2020-02-03T13:58:25.840Z


Children in Germany now also have a chance in the raffle of a gene therapy for terminally ill babies. The responsible federal institute gave the green light on Monday.


Children in Germany now also have a chance in the raffle of a gene therapy for terminally ill babies. The responsible federal institute gave the green light on Monday.

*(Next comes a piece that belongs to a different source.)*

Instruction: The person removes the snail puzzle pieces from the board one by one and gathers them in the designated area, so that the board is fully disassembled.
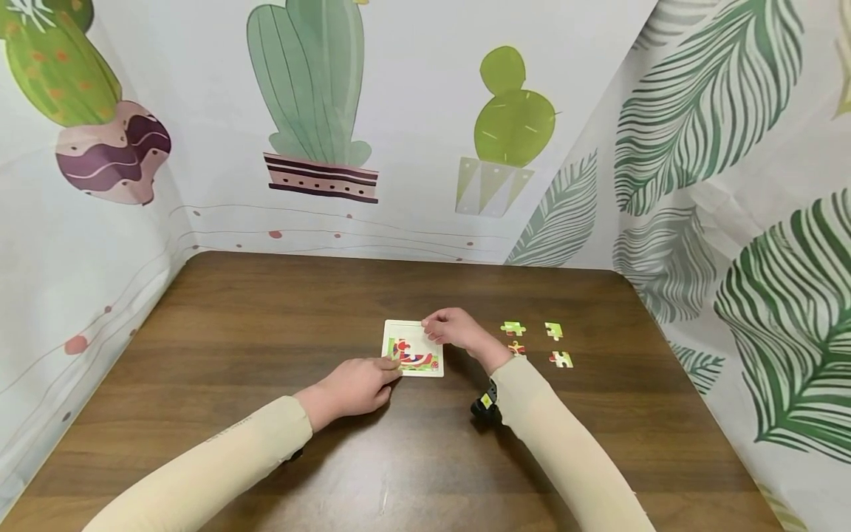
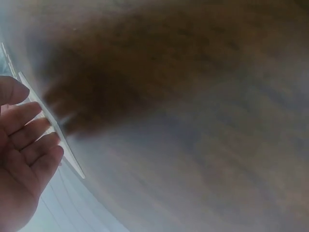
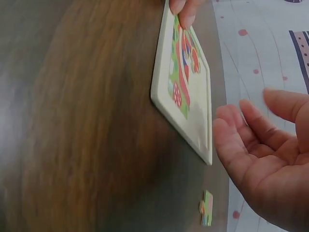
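Note:
A square white puzzle board (image 1: 425, 374) lies on the brown table, its recess part filled with red and green picture pieces (image 1: 414, 360). My left hand (image 1: 355, 386) rests its fingertips on the board's lower left edge; in the left wrist view the fingers lie fairly straight along the rim. Over the board's upper right corner hovers my right hand (image 1: 459, 329), fingers loosely bent. The right wrist view shows a gap between its thumb and fingers (image 3: 224, 137) and nothing held. Bare white backing shows in the recess beneath it.
Several loose puzzle pieces lie right of the board, among them a green one (image 1: 513, 329), a corner one (image 1: 554, 330) and a red and white one (image 1: 561, 360). One (image 1: 516, 347) is partly hidden by the right wrist. Patterned walls border the wooden table (image 1: 299, 295).

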A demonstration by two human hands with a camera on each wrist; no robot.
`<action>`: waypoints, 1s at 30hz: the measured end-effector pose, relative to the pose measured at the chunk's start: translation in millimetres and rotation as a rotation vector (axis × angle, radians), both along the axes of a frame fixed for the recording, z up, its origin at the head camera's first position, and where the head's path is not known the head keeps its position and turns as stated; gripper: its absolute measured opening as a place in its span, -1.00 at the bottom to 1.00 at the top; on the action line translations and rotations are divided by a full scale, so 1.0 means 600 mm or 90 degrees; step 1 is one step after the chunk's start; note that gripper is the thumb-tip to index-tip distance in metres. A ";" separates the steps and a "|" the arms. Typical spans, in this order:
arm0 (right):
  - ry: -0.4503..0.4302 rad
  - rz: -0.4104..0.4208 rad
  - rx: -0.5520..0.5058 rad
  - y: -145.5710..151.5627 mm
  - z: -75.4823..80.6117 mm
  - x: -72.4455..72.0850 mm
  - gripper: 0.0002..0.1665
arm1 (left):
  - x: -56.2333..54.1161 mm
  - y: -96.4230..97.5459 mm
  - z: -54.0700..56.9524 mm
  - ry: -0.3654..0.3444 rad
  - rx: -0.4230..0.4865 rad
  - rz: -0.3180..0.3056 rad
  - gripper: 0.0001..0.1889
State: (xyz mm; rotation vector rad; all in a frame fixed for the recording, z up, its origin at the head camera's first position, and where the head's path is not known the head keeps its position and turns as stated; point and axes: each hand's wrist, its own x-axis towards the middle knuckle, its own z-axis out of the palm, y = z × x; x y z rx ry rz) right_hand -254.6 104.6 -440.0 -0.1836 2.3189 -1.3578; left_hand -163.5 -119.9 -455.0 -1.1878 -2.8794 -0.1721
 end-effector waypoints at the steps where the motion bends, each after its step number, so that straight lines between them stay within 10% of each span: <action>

The Swiss pharmaceutical company Novartis started the raffle for a treatment with Zolgensma for 100 children on Monday. It is the most expensive drug in the world, with around two million euros for one dose. The therapy is for children under two years of age who suffer from spinal muscular atrophy (SMA), which causes muscle wasting and, in severe cases, can lead to death if left untreated.

"There are no reasons to object to the hardship program," said the Paul Ehrlich Institute in Langen. The Federal Institute for Vaccines and Biomedical Medicines is responsible for approving such exemptions. This means that children who win the Novartis raffle can also be treated with the drug Zolgensma in Germany , although it is not yet approved in Europe.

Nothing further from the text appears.